What this task involves:
For the word "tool", return each line of the data in which it occurs.

Input material:
##########
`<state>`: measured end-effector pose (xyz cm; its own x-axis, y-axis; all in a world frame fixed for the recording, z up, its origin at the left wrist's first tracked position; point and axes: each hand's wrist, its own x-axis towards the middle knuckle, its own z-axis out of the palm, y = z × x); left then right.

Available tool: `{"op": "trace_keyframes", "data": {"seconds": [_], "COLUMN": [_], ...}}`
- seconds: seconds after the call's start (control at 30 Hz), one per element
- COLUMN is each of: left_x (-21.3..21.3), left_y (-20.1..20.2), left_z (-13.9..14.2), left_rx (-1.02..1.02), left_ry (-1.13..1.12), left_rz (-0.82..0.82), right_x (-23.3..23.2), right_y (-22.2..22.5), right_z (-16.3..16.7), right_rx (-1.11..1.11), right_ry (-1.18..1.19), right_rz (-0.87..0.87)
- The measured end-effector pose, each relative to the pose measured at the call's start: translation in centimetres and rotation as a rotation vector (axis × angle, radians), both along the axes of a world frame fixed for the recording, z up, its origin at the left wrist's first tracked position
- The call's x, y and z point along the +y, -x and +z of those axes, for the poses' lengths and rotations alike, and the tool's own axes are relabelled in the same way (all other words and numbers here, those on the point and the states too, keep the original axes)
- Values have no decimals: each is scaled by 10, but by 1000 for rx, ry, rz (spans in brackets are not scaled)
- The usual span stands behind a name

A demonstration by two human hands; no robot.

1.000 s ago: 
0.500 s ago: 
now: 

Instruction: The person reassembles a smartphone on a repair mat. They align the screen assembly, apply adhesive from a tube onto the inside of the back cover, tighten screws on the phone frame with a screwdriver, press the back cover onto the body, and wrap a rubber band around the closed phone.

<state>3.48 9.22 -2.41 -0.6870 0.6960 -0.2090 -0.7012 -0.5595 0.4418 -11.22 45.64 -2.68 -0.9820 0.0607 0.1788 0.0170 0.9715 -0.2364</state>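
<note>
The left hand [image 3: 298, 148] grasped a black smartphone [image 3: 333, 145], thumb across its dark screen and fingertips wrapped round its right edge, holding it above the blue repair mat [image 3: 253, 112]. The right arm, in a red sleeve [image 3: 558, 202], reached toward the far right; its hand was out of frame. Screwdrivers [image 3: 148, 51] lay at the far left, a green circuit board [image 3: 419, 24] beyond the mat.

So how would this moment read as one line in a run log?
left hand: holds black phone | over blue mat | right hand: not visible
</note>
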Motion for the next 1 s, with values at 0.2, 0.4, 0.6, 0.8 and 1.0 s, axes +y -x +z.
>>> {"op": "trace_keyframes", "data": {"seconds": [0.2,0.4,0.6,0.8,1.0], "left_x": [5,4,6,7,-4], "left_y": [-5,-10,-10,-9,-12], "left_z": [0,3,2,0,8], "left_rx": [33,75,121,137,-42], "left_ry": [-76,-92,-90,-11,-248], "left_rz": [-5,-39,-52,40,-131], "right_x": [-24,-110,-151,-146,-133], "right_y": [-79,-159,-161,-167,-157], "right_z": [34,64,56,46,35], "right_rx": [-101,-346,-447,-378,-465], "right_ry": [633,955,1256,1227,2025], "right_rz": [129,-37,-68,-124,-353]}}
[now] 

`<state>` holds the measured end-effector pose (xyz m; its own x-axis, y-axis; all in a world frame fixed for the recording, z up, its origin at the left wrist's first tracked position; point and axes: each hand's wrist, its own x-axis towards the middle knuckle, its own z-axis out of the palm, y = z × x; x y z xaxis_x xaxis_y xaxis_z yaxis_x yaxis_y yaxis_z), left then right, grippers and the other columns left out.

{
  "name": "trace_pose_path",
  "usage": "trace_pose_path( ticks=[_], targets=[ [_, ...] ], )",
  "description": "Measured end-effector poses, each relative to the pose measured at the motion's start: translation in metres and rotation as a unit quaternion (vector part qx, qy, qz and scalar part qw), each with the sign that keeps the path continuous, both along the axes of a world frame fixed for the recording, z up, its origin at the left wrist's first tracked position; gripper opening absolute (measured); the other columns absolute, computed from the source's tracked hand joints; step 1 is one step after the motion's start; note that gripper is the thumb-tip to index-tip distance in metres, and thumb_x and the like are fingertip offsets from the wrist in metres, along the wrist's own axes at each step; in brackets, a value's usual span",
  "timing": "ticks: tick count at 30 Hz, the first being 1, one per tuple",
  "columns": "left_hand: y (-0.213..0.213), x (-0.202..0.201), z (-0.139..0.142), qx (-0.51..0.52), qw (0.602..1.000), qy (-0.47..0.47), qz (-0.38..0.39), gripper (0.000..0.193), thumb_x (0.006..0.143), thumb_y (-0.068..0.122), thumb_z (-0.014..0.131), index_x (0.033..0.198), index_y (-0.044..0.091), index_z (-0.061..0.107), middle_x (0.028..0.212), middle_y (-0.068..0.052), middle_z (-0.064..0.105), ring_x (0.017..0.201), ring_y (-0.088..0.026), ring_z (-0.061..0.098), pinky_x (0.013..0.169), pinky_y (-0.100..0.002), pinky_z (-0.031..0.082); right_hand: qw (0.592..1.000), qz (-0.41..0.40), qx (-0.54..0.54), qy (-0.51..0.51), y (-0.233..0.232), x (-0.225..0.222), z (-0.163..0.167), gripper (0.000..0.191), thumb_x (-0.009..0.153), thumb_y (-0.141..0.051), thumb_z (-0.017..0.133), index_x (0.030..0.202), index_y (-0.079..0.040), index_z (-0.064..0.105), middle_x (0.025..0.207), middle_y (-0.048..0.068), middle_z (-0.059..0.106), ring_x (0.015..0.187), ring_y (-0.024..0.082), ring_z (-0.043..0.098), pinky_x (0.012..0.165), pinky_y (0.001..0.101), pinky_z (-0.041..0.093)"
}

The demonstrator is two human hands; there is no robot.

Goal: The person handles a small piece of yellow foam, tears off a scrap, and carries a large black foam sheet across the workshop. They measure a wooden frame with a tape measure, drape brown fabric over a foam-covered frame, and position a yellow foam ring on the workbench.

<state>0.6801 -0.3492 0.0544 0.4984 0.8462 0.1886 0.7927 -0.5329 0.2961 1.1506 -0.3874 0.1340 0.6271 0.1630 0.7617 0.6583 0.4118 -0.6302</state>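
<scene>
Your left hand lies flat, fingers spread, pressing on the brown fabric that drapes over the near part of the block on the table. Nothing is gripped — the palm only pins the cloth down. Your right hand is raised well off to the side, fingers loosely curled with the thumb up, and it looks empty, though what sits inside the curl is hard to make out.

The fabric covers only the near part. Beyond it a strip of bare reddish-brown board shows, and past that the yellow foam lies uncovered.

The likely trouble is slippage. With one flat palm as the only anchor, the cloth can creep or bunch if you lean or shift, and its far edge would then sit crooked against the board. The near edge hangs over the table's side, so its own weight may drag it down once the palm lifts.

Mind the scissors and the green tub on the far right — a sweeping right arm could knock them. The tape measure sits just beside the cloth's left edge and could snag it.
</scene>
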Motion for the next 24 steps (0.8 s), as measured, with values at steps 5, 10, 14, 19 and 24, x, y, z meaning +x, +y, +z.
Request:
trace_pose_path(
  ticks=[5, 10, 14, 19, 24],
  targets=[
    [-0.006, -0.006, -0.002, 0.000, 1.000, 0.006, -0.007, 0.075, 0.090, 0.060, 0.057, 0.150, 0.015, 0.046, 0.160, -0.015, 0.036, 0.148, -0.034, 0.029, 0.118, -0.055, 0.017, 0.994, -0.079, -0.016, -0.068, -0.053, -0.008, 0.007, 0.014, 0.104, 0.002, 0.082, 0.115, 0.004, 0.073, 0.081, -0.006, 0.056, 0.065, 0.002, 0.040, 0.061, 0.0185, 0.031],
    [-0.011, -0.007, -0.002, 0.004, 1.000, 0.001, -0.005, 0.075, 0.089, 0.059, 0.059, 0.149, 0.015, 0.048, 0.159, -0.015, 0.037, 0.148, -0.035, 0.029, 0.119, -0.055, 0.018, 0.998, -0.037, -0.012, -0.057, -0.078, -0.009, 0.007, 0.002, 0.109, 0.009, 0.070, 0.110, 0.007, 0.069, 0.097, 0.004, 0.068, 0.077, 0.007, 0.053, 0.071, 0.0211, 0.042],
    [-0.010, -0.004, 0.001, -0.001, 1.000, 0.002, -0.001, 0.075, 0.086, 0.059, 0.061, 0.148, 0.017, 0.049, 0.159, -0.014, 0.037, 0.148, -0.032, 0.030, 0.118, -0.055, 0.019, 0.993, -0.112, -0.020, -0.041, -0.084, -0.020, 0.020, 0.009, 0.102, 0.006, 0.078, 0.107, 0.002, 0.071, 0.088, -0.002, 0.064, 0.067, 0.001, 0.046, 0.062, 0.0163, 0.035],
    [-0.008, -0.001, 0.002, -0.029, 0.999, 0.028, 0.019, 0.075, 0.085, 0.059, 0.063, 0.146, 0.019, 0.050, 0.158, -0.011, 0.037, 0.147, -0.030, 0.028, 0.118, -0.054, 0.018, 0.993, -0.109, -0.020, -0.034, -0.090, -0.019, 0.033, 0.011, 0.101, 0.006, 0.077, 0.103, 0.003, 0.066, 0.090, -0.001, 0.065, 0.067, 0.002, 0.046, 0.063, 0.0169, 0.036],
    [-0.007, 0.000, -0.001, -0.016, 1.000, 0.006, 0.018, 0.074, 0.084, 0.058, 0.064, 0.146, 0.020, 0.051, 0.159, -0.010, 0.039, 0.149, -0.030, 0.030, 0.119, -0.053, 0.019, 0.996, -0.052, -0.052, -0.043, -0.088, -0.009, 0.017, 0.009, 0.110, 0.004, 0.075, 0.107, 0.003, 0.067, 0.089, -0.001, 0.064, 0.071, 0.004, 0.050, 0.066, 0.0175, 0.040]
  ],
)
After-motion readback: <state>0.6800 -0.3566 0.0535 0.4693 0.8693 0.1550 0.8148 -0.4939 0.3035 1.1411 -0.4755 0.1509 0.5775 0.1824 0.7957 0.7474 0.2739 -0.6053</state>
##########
Task answer:
Available tool: `{"op": "trace_keyframes", "data": {"seconds": [_], "COLUMN": [_], ...}}`
- The call's x, y and z point along the +y, -x and +z of those axes, for the poses' lengths and rotations alike, and the tool's own axes are relabelled in the same way (all other words and numbers here, those on the point and the states too, keep the original axes)

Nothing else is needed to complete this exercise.